Il silenzio forse è un racconto morale, o almeno sembra rinchiudere un giudizio morale. Sembra perché non è diretto, non concede facili interpretazioni (si conta appena un fugace accenno ai «tossicodipendenti digitali», a un fantomatico «governo degli algoritmi» e a una futuristica «guerra di droni»). Non è diretto, roboante, pure un poco pacchiano, eppure così intenso, come il finale di Fuga da Los Angeles di John Carpenter, con Snake Plissken, il protagonista, che letteralmente spegne con un interruttore il mondo facendo collassare tutti i satelliti preposti alla distribuzione di energia elettrica (e fumandosi finalmente una sigaretta).

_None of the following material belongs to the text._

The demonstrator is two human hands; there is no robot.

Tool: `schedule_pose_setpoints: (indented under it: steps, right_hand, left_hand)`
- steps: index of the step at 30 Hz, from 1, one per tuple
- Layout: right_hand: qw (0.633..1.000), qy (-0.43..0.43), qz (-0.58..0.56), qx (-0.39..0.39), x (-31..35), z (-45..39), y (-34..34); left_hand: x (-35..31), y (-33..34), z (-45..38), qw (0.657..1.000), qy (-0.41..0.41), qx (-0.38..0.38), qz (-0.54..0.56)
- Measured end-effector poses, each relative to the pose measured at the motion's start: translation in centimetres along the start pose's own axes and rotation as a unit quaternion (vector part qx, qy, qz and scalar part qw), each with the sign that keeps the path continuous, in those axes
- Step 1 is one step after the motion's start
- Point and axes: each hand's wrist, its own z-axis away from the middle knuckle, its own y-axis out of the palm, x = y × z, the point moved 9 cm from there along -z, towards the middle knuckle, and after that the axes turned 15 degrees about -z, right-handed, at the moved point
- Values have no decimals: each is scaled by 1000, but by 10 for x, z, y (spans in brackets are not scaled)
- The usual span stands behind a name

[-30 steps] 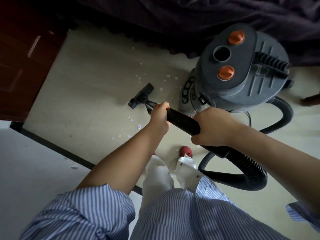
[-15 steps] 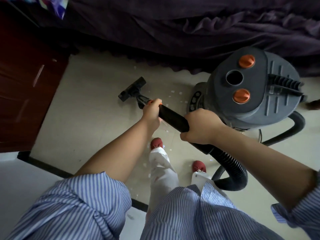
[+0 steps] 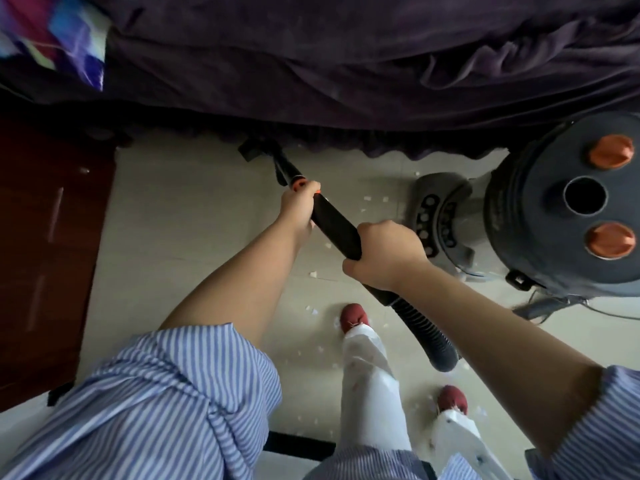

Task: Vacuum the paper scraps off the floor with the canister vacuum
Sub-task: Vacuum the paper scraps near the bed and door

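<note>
With both hands, left hand and right hand, clamped on the wand, my nozzle works the floor at the bed's edge, though paper scraps remain beside the canister vacuum and my feet.

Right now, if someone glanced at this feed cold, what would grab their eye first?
Probably the two hands on the black vacuum wand at centre: the left hand grips near its orange collar, the right hand nearer the ribbed hose. Next, the grey canister with two orange knobs at right. White paper scraps dot the pale floor, and the nozzle reaches the purple bedspread's edge.
</note>
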Motion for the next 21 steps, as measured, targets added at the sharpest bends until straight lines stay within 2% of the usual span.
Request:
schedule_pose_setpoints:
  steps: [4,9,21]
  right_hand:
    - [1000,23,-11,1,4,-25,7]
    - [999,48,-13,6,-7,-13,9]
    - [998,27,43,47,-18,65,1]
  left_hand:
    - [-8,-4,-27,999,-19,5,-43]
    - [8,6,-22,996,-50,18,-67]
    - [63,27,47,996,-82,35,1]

Devo ammetterlo, a me il libro non è particolarmente piaciuto, non ho trovato la necessità e l’ispirazione di altre opere di DeLillo. Non ho trovato la necessità di raccontare questo avvenimento, questi personaggi. Non sono rimasto impressionato dal minimalismo dell’opera. Eppure qualcosa di significativo questa storia ce la racconta. DeLillo costruisce una sorta di favola morale. Una distopia dal sapore etico. E punta l’attenzione proprio sugli schermi. Come abbiamo visto, il libro si apre con uno schermo e si chiude con uno schermo nero. Non ci racconta nel dettaglio tutta la tecnologia che va in tilt, ma si sofferma su questa specifica tecnologia. Figlia del digitale, che ha moltiplicato gli schermi e reso schermo quasi ogni superficie e device… dai tabelloni pubblicitari, ai telefoni. È questa civiltà della moltiplicazione delle informazioni, dei data, che subisce il blackout. DeLillo fotografa la paura di una società completamente alienata in cui sono i data e la loro estrazione a disumanizzare i rapporti sociali e affettivi. Gli schermi digitali sono allora gli emblemi di un surrogato della vita passato attraverso la continua, incessante, massiva e “intelligente” estrazione di data e loro successiva elaborazione tramite piattaforme, social, trasmissioni, device. La quotidiana operazione di comunicare diviene alienazione di sé e dei propri contributi culturali, sociali, economici. L’apocalisse è quindi già nello schermo.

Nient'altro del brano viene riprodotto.